Au terme de cette vérification, l’administration fiscale avait considéré  que les recettes non déclarées par cette société avaient été mises à la disposition de son associé gérant désigné comme bénéficiaire des distributions à hauteur de 50%.

Elle a ainsi imposé ces sommes entre les mains du gérant associé dans la catégorie des revenus de capitaux mobiliers.

Le gérant n’a pas obtenu gain de cause en première instance mais la Cour l’a déchargé des sommes réclamées en suivant le raisonnement suivant.

Certes, par lettre signée par l’avocat qui la représentait, la SARL avait bien désigné son gérant comme bénéficiaire des revenus réputés distribués par suite des rehaussements de ses recettes.

Cependant, la Cour a relevé que par un courrier, l’administration fiscale avait fait savoir à la SARL que, faute pour elle de faire contresigner son courrier de désignation des bénéficiaires de ses revenus distribués par ces bénéficiaires eux-mêmes, elle encourait toujours l’application de l’amende prévue par l’article 1759 du code général des impôts.

Elle a alors considéré que ce courrier constituait une pression exercée par le vérificateur qui avait directement conduit à la signature du gérant sur le courrier le désignant comme bénéficiaire.
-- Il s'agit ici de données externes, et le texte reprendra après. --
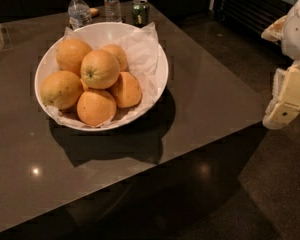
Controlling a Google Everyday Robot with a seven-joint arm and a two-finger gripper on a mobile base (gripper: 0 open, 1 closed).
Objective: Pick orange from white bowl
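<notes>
The white bowl (pixel 161 74) stands on the dark table, lined with crumpled white paper and holding several oranges. The orange (pixel 100 68) with a small dark stem dimple lies on top of the pile, near the bowl's middle. Other oranges lie around and under it. My gripper (pixel 286 101), cream-coloured, hangs at the right edge of the view, off the table's right corner, well apart from the bowl and holding nothing that I can see.
Two clear water bottles (pixel 79 10) (pixel 111 3) and a green can (pixel 140 11) stand just behind the bowl. The dark glossy table (pixel 205 99) ends in a corner near my gripper. Dark floor lies to the right and in front.
</notes>
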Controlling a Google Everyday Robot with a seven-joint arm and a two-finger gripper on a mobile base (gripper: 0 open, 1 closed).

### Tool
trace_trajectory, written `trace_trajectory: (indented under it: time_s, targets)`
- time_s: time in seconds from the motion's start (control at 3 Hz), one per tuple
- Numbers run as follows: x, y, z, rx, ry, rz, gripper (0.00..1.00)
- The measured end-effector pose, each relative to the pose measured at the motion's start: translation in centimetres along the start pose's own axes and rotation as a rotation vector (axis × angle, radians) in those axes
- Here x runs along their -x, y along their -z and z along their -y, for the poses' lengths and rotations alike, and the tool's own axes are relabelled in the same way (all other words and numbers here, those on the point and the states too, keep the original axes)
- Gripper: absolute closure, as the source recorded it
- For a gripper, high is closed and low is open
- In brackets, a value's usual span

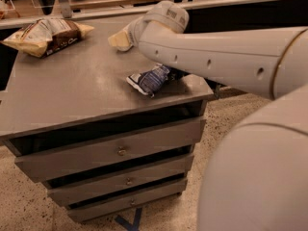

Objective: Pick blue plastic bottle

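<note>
My white arm [216, 57] reaches across the grey cabinet top [72, 90] from the right, and its end [166, 14] is over the back edge. The gripper is hidden behind the arm's end, so I do not see it. A pale cream-white thing [119, 38] peeks out at the arm's left side at the back of the top. I cannot tell whether it is the blue plastic bottle, which is otherwise hidden by the arm. A dark blue-and-white foil snack bag [151, 79] lies near the front right edge, partly under the arm.
A yellow-and-brown chip bag [45, 35] lies at the back left corner. The cabinet has three drawers with small knobs [121, 151] below the top. A rail and dark counter [231, 8] run behind it. Speckled floor [29, 211] lies in front.
</note>
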State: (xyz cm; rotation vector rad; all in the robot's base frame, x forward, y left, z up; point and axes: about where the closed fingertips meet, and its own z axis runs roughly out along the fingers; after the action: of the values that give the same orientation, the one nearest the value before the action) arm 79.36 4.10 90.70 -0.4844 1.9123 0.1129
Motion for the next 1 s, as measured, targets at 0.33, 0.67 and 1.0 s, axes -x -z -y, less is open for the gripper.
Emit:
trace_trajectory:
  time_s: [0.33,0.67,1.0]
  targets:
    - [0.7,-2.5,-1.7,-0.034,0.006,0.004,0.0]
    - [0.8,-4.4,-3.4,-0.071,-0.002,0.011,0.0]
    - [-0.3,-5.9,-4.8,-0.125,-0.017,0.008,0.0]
La Cour a donc conclu qu’ « eu égard aux pressions ainsi exercées par le vérificateur dans des conditions contraires aux règles de la procédure d’imposition qu’il était tenu de respecter, les requérants sont fondés à soutenir que la signature que M. D… a cru devoir apposer (…) sur le courrier le désignant comme bénéficiaire des revenus distribués ne lui est pas valablement opposable et demeure sans incidence sur la charge de la preuve de son appréhension de ces revenus distribués, qui pèse sur l’administration ».

Or, s’agissant de la preuve de l’appréhension des sommes qui pesait donc sur l’administration, la Cour relève que l’administration fiscale s’était précisément bornée à invoquer la signature par le gérant du courrier le désignant comme bénéficiaire.

Elle en déduit que l’administration ne rapporte pas la preuve de l’appréhension par le gérant de ces revenus et le décharge ainsi de l’ensemble des impositions et pénalités laissés à sa charge à ce titre.